> [TASK INPUTS]
* * * * * * *

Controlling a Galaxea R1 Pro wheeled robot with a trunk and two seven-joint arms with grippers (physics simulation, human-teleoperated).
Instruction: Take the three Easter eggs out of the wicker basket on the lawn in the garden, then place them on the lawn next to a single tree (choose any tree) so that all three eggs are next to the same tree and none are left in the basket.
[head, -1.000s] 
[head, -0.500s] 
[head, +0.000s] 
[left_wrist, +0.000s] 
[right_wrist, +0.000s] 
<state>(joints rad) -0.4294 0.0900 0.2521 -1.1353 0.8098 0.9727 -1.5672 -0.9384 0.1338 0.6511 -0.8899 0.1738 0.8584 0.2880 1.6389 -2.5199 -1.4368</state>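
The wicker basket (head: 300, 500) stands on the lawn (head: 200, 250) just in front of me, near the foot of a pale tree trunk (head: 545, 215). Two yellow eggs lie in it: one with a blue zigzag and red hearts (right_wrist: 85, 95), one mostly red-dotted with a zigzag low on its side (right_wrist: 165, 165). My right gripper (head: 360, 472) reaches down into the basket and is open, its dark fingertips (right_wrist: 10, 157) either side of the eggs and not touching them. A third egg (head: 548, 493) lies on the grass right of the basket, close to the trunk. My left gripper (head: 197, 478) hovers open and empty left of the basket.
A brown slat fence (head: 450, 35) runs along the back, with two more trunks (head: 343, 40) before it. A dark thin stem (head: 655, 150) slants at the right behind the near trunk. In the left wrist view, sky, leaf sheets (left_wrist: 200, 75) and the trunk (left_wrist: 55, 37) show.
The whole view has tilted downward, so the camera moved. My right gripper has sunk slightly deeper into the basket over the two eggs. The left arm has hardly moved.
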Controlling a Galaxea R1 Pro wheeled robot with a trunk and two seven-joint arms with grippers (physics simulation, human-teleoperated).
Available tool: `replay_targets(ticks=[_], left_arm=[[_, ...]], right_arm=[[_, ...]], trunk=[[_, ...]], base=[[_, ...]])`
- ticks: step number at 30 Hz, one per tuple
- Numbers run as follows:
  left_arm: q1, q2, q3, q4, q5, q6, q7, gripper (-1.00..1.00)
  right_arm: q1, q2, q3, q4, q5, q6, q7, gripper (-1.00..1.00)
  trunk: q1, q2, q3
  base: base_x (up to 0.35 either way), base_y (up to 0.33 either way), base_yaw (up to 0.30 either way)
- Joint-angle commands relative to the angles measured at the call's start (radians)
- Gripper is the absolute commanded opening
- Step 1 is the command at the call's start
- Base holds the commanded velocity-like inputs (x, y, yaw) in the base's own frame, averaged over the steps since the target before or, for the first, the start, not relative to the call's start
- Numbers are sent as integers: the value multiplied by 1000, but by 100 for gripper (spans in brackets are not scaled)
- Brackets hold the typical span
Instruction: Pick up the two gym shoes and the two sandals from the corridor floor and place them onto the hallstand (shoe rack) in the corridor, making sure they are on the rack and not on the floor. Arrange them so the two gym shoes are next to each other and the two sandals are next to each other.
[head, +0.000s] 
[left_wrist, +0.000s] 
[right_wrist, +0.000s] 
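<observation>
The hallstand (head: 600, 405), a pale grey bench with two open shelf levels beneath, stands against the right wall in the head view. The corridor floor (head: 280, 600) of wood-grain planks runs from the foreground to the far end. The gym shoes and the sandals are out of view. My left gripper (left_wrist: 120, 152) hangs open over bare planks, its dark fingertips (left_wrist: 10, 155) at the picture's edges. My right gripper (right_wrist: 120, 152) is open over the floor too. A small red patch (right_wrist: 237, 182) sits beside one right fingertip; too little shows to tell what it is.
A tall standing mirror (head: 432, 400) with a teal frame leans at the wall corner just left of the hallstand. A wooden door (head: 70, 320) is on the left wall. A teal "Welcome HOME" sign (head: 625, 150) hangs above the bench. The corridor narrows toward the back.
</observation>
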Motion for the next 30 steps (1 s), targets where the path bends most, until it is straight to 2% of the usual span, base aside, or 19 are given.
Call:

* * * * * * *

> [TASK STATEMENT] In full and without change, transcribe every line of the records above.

> [ANSWER SPACE]
Controlling a Galaxea R1 Pro wheeled robot with a trunk and two seven-joint arms with grippers (physics simulation, human-teleoperated).
Instruction: Take the three Easter eggs out of the wicker basket on the lawn in the garden, then place them on the lawn next to a single tree (choose any tree) so that all three eggs are next to the same tree and none are left in the basket.
[head, -1.000s] 
[head, -0.500s] 
[head, +0.000s] 
[left_wrist, +0.000s] 
[right_wrist, +0.000s] 
<state>(joints rad) -0.4294 0.0900 0.2521 -1.1353 0.8098 0.9727 -1.5672 -0.9384 0.1338 0.6511 -0.8899 0.1738 0.8584 0.2880 1.6389 -2.5199 -1.4368</state>
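The wicker basket (head: 300, 500) stands on the lawn (head: 200, 250) just in front of me, near the foot of a pale tree trunk (head: 545, 215). Two yellow eggs lie in it: one with a blue zigzag and red hearts (right_wrist: 85, 95), one mostly red-dotted with a zigzag low on its side (right_wrist: 165, 165). My right gripper (head: 360, 472) reaches down into the basket and is open, its dark fingertips (right_wrist: 10, 157) either side of the eggs and not touching them. A third egg (head: 548, 493) lies on the grass right of the basket, close to the trunk. My left gripper (head: 197, 478) hovers open and empty left of the basket.
A brown slat fence (head: 450, 35) runs along the back, with two more trunks (head: 343, 40) before it. A dark thin stem (head: 655, 150) slants at the right behind the near trunk. In the left wrist view, sky, leaf sheets (left_wrist: 200, 75) and the trunk (left_wrist: 55, 37) show.
The whole view has tilted downward, so the camera moved. My right gripper has sunk slightly deeper into the basket over the two eggs. The left arm has hardly moved.
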Controlling a Galaxea R1 Pro wheeled robot with a trunk and two seven-joint arms with grippers (physics simulation, human-teleoperated).
Available tool: `replay_targets(ticks=[_], left_arm=[[_, ...]], right_arm=[[_, ...]], trunk=[[_, ...]], base=[[_, ...]])`
- ticks: step number at 30 Hz, one per tuple
- Numbers run as follows:
  left_arm: q1, q2, q3, q4, q5, q6, q7, gripper (-1.00..1.00)
  right_arm: q1, q2, q3, q4, q5, q6, q7, gripper (-1.00..1.00)
  trunk: q1, q2, q3
  base: base_x (up to 0.35 either way), base_y (up to 0.33 either way), base_yaw (up to 0.30 either way)
- Joint-angle commands relative to the angles measured at the call's start (radians)
- Gripper is the absolute commanded opening
- Step 1 is the command at the call's start
- Base holds the commanded velocity-like inputs (x, y, yaw) in the base's own frame, averaged over the steps since the target before or, for the first, the start, not relative to the call's start
- Numbers are sent as integers: the value multiplied by 1000, but by 100 for gripper (spans in brackets are not scaled)
- Brackets hold the typical span
Instruction: Pick up the two gym shoes and the two sandals from the corridor floor and place them onto the hallstand (shoe rack) in the corridor, making sure they are on the rack and not on the floor. Arrange them so the two gym shoes are next to each other and the two sandals are next to each other.
[head, +0.000s] 
[left_wrist, +0.000s] 
[right_wrist, +0.000s] 
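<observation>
The hallstand (head: 600, 405), a pale grey bench with two open shelf levels beneath, stands against the right wall in the head view. The corridor floor (head: 280, 600) of wood-grain planks runs from the foreground to the far end. The gym shoes and the sandals are out of view. My left gripper (left_wrist: 120, 152) hangs open over bare planks, its dark fingertips (left_wrist: 10, 155) at the picture's edges. My right gripper (right_wrist: 120, 152) is open over the floor too. A small red patch (right_wrist: 237, 182) sits beside one right fingertip; too little shows to tell what it is.
A tall standing mirror (head: 432, 400) with a teal frame leans at the wall corner just left of the hallstand. A wooden door (head: 70, 320) is on the left wall. A teal "Welcome HOME" sign (head: 625, 150) hangs above the bench. The corridor narrows toward the back.
</observation>
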Motion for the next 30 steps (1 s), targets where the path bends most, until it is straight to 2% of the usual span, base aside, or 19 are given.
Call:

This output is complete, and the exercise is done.